Matt, with all due respect, You can really skew the truth sometimes. Your situation is so different that it really doesn't help someone when the obvious is staring them in the face, for you to come in with your totally out of the ordinary situation. It gives an element of hope or puts in question, the completely hopeless or the totally unbelievable. This is really unhelpful to the OP. 

When a poster first arrives it takes a lot of time for them to see the reality. I see it over and again, and I was that person also. And the Newby is still clutching at straws to explain away the inexplicable. It is then unhelpful to offer them a straw that is intangible to no one but you. When relevant, great! I can't say that I have ever seen that relevancy tho.

I do like your comments apart from that!


----------



## beautiful_day (Mar 28, 2013)

I spent many hours agonizing over _why _he'd cheated on me. It wasn't for her looks, clearly. 

It took me a number of years to realize that he did it because he _wanted to_, and because he _didn't expect to get caught_. It really is that simple. Betraying me, ripping apart our family, ruining his son's education and stability didn't come into the equation. 

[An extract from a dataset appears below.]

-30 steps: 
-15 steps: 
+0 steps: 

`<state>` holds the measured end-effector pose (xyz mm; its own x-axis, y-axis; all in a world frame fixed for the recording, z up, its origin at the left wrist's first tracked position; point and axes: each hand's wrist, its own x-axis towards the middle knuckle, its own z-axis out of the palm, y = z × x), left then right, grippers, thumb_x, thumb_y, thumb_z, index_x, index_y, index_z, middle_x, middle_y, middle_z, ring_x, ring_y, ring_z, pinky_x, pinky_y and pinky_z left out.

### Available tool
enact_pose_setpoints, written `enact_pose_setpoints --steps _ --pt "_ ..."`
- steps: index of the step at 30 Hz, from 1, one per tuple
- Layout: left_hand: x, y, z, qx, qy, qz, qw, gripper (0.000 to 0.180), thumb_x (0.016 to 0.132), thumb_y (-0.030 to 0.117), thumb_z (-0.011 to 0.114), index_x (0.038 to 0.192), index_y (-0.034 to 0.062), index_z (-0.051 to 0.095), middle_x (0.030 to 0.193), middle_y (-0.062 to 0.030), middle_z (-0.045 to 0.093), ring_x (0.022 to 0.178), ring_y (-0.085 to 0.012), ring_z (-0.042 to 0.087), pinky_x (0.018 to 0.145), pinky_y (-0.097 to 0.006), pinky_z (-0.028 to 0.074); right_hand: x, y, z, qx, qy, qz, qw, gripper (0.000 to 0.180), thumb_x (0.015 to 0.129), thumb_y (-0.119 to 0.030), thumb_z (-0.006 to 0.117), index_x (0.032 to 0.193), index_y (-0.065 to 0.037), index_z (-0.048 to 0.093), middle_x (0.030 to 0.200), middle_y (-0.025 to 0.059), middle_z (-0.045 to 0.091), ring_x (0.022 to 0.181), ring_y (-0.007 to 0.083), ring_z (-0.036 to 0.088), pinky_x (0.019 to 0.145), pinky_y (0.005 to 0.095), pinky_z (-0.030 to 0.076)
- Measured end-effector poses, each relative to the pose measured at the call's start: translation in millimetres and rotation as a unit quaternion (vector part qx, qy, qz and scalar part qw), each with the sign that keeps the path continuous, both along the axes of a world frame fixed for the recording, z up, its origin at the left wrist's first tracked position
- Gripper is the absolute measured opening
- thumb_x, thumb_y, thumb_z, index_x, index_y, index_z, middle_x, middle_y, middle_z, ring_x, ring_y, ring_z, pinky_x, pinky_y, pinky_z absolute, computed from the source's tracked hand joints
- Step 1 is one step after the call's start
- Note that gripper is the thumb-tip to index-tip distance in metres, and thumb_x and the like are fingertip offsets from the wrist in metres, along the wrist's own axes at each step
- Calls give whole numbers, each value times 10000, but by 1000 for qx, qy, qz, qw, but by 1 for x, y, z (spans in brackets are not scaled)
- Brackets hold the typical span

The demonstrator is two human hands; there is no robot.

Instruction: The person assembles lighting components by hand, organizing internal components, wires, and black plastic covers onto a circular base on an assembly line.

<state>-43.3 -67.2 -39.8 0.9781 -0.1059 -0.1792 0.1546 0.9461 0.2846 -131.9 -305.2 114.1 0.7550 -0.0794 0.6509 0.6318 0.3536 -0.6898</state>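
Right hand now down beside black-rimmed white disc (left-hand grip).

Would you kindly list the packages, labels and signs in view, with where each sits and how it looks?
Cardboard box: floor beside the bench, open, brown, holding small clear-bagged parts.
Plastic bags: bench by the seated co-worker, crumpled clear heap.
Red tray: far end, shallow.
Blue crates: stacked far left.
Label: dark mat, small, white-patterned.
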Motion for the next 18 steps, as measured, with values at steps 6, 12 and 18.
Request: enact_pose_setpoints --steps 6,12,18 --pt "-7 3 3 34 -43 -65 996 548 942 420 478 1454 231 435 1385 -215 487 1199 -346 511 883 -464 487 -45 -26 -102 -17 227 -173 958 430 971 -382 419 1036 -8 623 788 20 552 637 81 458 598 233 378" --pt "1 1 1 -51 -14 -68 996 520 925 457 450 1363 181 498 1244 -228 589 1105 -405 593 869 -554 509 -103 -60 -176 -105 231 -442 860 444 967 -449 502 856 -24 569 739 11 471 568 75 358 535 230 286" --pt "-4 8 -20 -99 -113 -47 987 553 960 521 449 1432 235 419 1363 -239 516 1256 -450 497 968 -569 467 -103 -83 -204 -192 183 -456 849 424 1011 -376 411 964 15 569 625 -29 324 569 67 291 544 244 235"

But a more important point, I think, is our unending quest to find a different answer to the question. That can't be it, surely? It can't be that simple? That we simply didn't matter enough. There must be more complicated answer, and if we could just pin it down, get them to confess it, we could CONTROL IT. We could make sure that it NEVER HAPPENED AGAIN. We could PROTECT ourselves and our families. 

So we spend months ... years even ... trying to untangle it, because our sense of security depends on it - focusing on them, and their equally screwed up little buddies, rather than on us and our children. 

At what point do you become so sick of thinking about it, that you start to seriously consider how to rid yourself of these thoughts forever? *Hint: kick his arse out. It's never too late* 

There's a deep sense of satisfaction in skipping down the path of freedom, spending a fat alimony check on frivolities, and finding a lovely new man who _doesn't _cause you to sit up in bed at 4 in the morning reading infidelity sites trying to figure out _why _he tore your life apart.


----------



## Meli33 (Oct 16, 2014)

*Re: Re: Why do they cheat?*



Remains said:


> If he went out many times clubbing and 'making out' with women, he had sex.
> 
> What is he like now? And is this lack of truth something you can get past? Does he lie? Is he a good partner? Does he stand up as a man and take care of his responsibilities? Has he turned a corner and come full circle to a reasonable human being who is eager to ensure yours, the children's, and his needs are met in equal quantity and necessity of needs?


He is great now. He is a great father and would do anything for me and our children. The moment he came back home he stopped going out clubbing and he no longer hangs out with the friends he used to go out with back then. 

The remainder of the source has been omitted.